I had a great time at the Badger Trust conference on Saturday – and in talking to many delegates on Friday evening too. There were some old friends there, including some readers of this blog, and one person who had delivered lots of postcards in the Calder Valley promoting Chris Packham’s and Wild Justice’s e-petition. I also very much enjoyed Rosie Woodroffe’s talk at the beginning of the event.

One of the messages that I took away from Rosie’s excellently clear talk was that although culling Badgers will slightly reduce the transmission of Bovine TB most cattle get the disease from other cattle – something between 75% and 99%. Therefore the greatest emphasis should be given to reducing cattle to cattle transmission. that’s what I had always thought.

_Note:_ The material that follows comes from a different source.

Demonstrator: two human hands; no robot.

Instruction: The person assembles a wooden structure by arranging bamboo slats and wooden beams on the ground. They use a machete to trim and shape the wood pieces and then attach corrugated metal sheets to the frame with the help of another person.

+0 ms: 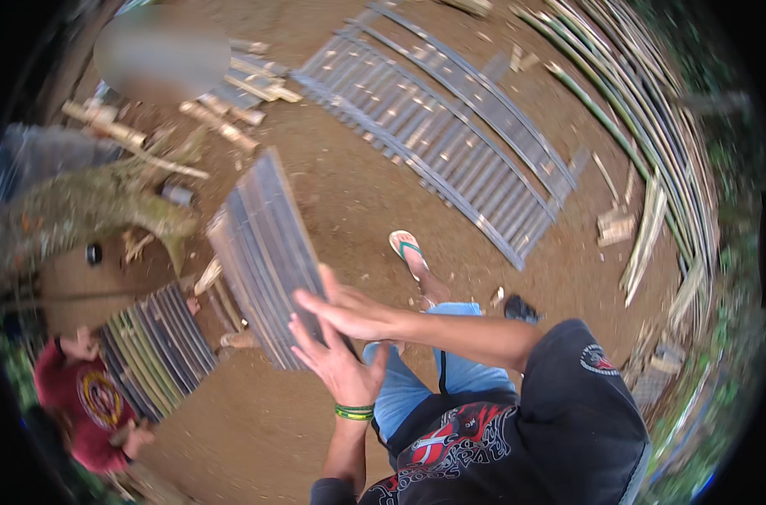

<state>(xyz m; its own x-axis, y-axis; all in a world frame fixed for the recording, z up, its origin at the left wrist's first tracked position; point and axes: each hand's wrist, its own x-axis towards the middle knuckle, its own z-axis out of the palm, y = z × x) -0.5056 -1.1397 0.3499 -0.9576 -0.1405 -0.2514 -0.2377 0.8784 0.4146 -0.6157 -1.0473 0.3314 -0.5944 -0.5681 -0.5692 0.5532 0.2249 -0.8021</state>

So why is the government putting so much effort and resource into wiping out Badgers in large parts of the country? The cull really does seem to be driven by farmers rather than by scientists or science. This is a dodgy place for government to end up – spending millions of taxpayers’ money to solve a real problem with an ineffective approach. But that appears to me to be where this government is. The Godfray report hinted at that and gave this government an exit strategy that would fall far short of admitting they were wrong, wrong, wrong but government has not yet responded to it.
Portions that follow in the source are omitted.